Acta Ophthalmol 2013; Oct 7 Epub ahead of print

FDT rates predictive of glaucoma progression

Rates of frequency doubling technology (FDT) pattern standard deviation (PSD) change were found to be predictive of the development of standard automated perimetry (SAP) visual field (VF) loss in patients suspected of having glaucoma.

The prospective, observational cohort study was conducted with the purpose of determining the utility of longitudinal frequency doubling technology (FDT) (Humphrey Matrix, Carl Zeiss Meditec Inc) to predict the development of glaucomatous visual field loss on standard automated perimetry (SAP) in glaucoma suspects.

This study included 587 eyes of 367 patients with suspected glaucoma (defined as IOP > 21 mmHg or an optic disc appearance suspicious of glaucoma, with normal or non-repeatable abnormal SAP) at baseline, selected from the Diagnostic Innovations in Glaucoma Study (DIGS) and the African Descent and Glaucoma Evaluation Study (ADAGES). The eyes had an average of 6.7 ± 1.9 FDT tests during a mean follow-up time of 73.1 ± 28.0 months. The study end-point was the development of three consecutive abnormal SAP test results.

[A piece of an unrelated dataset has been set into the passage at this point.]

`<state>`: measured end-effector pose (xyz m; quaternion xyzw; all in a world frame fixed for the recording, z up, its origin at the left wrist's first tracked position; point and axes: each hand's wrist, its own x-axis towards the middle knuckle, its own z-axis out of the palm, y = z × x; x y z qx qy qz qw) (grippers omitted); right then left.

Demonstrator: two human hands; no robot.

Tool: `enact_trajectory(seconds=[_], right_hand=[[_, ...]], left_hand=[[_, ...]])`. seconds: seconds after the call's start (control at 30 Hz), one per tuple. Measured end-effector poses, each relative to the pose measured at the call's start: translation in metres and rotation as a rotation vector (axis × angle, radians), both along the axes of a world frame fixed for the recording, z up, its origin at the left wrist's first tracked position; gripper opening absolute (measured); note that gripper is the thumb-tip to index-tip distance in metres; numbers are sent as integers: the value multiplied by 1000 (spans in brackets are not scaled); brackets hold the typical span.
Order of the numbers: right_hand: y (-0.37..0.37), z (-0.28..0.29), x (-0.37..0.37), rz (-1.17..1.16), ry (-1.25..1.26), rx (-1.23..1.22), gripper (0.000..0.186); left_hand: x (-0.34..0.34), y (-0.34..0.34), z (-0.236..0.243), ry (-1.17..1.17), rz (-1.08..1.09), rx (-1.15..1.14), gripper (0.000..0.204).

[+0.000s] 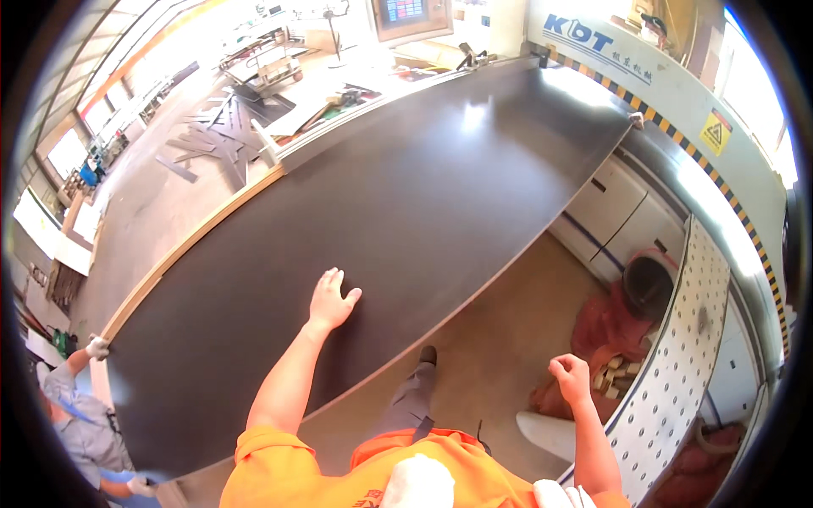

Sixty-three (11 per cent) of eyes developed SAP visual field loss during follow-up. The mean rate of FDT pattern standard deviation (PSD) change in eyes that developed SAP visual field loss was 0.07 dB/year versus 0.02 dB/year in those that did not (p < 0.001). Baseline FDT PSD and slopes of FDT PSD change were significantly predictive of glaucomatous visual field progression, with hazard ratios of 1.11 per 0.1dB higher (95% CI: 1.04-1.18, p = 0.002) and 4.40 per 0.1 dB/year faster (95% CI: 1.08-17.96, p = 0.04), respectively.

The study authors concluded that longitudinal frequency doubling technology (FDT) evaluation may be useful for risk stratification for patients with suspected glaucoma.